(What is needed)
Which lines run from the start of the data below to the line containing "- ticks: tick"? Set them down exactly, with none added.

(Dataset content)

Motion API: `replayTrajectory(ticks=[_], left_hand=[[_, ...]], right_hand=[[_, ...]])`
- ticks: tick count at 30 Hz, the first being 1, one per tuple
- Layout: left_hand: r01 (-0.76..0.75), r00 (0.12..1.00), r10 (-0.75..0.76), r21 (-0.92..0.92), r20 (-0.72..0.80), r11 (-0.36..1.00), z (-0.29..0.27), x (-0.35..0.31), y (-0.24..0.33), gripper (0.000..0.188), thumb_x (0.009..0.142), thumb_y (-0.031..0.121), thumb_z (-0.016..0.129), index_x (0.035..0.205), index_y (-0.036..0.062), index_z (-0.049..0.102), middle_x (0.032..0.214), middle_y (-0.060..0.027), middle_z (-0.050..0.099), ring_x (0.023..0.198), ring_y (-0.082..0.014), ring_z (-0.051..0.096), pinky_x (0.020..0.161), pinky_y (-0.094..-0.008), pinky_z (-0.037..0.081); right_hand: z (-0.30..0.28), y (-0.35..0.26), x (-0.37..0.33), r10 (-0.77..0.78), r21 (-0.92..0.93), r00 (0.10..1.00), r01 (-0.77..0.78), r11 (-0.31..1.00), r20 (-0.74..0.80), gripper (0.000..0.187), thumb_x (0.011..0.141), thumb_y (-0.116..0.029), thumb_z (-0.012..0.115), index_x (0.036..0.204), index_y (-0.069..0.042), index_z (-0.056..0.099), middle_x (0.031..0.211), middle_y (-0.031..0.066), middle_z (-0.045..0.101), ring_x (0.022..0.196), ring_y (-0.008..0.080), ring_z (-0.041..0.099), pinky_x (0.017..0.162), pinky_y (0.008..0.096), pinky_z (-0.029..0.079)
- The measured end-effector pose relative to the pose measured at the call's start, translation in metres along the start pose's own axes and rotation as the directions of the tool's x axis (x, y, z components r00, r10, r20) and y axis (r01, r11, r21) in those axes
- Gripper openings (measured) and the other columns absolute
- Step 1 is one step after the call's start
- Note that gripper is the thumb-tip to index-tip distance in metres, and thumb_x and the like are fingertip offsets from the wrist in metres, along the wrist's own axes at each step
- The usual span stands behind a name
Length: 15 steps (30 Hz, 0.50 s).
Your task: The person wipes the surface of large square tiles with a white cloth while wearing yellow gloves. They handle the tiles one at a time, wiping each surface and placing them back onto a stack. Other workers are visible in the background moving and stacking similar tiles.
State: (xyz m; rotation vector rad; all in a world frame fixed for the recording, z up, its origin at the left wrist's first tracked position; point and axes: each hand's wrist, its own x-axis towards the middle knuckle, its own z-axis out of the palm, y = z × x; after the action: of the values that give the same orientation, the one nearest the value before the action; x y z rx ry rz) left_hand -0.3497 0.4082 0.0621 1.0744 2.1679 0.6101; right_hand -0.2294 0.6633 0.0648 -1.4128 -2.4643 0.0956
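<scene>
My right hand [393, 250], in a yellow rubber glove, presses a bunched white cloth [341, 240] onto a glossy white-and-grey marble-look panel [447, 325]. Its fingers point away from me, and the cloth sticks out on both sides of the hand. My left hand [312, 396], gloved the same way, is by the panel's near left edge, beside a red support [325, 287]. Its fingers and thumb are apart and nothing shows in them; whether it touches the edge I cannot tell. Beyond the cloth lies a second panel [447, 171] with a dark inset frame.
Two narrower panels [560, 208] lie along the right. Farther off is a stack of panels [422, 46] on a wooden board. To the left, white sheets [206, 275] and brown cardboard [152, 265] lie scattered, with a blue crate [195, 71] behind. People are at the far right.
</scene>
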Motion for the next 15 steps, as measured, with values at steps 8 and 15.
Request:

(Exercise solution)
Motion API: `replayTrajectory(ticks=[_], left_hand=[[_, ...]], right_hand=[[_, ...]])`
- ticks: tick count at 30 Hz, the first being 1, one per tuple

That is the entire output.